In July, the Ministry of Islamic Affairs and Waqfs resumed organizing the annual pilgrimage to Mecca after a two-year suspension due to COVID-19 restrictions. One thousand individuals participated.
The government continued to allow non-Islamic religious groups to host events and proselytize on the groups’ private property. The government continued to permit a limited number of Christian missionaries to sell religious books and pamphlets at a bookstore in Djibouti City.
The government continued to issue visas to foreign Muslim, Catholic, and Protestant clergy and missionaries, but it required them to belong to registered religious groups before they could work in the country or operate nongovernmental organizations. There were an estimated 20-30 foreign religious workers in the country during the year. The government continued to require foreign religious leaders to regularize their status by purchasing an annual residency card for 24,000 Djiboutian francs ($136).
There were no non-Muslims in senior government positions.
Local public schools continued to observe only Islamic holidays, but under the direction of the Ministry of Education, schools in refugee camps continued to permit students of other religious groups to miss class for their respective religious holidays.

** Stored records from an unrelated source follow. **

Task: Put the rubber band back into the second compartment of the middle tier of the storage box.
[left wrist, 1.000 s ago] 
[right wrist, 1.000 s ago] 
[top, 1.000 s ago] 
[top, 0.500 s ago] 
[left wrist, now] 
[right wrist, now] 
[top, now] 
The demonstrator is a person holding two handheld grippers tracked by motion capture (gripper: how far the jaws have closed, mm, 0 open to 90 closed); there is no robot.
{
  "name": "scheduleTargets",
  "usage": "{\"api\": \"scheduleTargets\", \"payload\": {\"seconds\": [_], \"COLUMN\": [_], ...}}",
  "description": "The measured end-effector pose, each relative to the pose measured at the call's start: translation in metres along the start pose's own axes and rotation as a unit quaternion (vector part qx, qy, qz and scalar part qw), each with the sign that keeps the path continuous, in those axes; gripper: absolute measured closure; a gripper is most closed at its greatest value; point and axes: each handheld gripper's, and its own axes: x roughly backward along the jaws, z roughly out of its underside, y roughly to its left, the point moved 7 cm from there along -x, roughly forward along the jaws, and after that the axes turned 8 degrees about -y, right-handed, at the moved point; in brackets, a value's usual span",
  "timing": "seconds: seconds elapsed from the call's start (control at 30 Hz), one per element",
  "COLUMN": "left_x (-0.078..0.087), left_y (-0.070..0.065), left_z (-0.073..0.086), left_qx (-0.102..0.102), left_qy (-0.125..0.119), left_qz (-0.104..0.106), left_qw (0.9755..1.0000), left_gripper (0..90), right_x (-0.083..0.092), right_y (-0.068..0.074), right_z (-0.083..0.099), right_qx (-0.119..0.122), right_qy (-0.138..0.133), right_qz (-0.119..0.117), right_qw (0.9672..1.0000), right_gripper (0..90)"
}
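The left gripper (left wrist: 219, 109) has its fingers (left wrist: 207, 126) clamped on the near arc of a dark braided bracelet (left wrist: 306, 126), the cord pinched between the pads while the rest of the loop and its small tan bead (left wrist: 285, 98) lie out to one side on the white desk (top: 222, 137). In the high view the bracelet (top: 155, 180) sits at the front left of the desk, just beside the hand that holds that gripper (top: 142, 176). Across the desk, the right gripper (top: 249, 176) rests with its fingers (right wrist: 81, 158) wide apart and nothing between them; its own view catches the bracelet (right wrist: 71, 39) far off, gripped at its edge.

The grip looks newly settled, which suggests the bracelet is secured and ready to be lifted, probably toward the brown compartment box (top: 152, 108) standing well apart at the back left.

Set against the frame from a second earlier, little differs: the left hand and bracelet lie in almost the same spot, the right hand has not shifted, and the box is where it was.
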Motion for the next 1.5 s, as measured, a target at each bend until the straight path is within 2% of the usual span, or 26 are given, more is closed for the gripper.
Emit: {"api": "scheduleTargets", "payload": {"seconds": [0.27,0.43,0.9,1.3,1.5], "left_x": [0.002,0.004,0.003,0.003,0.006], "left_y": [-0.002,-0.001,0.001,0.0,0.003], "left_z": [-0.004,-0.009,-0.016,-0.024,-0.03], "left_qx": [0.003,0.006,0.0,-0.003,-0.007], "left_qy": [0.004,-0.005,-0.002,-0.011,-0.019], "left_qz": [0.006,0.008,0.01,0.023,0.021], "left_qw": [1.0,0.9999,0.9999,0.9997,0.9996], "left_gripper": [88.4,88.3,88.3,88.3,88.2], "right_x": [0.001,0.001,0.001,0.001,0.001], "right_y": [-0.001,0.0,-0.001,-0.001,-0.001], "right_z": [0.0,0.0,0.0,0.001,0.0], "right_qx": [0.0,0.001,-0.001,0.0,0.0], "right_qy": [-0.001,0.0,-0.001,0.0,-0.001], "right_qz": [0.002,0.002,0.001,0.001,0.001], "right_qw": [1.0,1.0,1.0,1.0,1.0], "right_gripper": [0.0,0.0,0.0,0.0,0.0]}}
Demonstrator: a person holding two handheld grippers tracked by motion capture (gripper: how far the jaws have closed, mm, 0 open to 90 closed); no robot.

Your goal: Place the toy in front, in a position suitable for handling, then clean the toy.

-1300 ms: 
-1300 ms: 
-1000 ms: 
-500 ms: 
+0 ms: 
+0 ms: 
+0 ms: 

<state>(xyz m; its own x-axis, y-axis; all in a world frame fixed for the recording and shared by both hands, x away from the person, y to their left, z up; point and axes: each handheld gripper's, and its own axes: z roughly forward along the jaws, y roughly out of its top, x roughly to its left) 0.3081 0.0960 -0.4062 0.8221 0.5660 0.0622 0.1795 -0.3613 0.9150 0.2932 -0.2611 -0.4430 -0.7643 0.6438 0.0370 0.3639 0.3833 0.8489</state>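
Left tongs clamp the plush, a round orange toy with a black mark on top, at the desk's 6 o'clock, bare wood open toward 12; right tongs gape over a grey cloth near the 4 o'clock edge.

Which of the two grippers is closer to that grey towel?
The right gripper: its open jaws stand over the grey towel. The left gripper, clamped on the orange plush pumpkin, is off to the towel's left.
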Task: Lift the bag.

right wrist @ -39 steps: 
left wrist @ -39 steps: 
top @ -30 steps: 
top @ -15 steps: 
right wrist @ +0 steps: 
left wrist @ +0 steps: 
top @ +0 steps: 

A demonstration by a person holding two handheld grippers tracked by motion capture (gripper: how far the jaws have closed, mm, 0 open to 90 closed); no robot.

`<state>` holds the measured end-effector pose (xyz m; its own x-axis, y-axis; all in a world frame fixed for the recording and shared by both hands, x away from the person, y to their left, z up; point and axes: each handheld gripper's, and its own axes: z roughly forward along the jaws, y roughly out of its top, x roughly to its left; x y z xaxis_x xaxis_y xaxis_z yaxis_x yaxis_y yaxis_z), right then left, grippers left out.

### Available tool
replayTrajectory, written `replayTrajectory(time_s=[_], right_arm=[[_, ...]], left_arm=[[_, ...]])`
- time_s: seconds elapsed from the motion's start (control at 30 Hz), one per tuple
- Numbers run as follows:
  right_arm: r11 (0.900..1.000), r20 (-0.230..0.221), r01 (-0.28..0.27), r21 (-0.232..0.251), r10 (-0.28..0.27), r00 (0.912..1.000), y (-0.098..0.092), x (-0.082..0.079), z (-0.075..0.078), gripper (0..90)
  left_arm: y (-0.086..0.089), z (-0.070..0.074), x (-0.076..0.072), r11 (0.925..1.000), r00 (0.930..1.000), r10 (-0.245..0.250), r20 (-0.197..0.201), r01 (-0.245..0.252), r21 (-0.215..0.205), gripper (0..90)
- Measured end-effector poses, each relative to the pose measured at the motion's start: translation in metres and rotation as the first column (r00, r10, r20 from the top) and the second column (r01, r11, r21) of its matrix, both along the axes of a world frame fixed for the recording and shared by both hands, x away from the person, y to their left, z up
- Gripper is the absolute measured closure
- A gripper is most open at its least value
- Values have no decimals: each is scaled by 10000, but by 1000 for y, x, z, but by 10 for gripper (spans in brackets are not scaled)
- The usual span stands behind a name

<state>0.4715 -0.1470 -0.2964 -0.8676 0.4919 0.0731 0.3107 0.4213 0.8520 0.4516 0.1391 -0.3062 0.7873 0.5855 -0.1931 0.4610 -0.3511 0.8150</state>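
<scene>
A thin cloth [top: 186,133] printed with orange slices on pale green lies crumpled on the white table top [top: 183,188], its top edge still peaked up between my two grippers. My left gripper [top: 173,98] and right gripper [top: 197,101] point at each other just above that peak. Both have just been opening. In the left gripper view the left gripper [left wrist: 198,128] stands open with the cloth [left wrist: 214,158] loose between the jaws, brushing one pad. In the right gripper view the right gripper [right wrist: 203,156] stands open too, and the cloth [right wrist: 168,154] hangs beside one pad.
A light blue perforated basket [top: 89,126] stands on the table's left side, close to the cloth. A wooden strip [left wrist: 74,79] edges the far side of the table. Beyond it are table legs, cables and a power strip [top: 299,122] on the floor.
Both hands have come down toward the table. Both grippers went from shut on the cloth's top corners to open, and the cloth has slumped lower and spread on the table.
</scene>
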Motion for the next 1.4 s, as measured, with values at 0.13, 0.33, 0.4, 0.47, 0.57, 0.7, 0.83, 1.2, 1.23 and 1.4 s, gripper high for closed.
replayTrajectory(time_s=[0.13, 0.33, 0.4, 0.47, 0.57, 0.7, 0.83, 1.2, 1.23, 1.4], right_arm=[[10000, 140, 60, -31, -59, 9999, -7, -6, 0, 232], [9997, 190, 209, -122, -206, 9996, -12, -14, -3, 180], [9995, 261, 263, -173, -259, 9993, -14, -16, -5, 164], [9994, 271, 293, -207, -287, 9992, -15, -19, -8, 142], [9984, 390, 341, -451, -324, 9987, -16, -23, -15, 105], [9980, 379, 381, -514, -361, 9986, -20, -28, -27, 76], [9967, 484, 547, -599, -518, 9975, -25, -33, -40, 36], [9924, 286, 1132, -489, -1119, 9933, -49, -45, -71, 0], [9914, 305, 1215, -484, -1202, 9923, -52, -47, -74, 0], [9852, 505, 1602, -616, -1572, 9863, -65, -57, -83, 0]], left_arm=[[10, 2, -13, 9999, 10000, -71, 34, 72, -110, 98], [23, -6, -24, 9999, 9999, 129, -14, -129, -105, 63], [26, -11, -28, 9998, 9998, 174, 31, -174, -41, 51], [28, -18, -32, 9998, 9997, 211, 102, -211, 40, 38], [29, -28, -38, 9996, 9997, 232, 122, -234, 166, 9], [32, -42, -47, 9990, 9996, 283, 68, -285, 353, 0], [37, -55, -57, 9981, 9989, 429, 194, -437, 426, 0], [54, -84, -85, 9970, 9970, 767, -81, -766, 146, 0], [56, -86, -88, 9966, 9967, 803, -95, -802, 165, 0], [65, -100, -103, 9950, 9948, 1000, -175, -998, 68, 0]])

The ministry continued its multiyear efforts to revise the national curriculum, including reforming civic and moral education courses to promote religious inclusivity.
The government continued to require that a civic and moral education course based on Islamic principles be taught in public schools across the country. Christian religious leaders continued to say that private schools run by non-Muslim religious groups were required to teach the same course to students who were studying Islam voluntarily.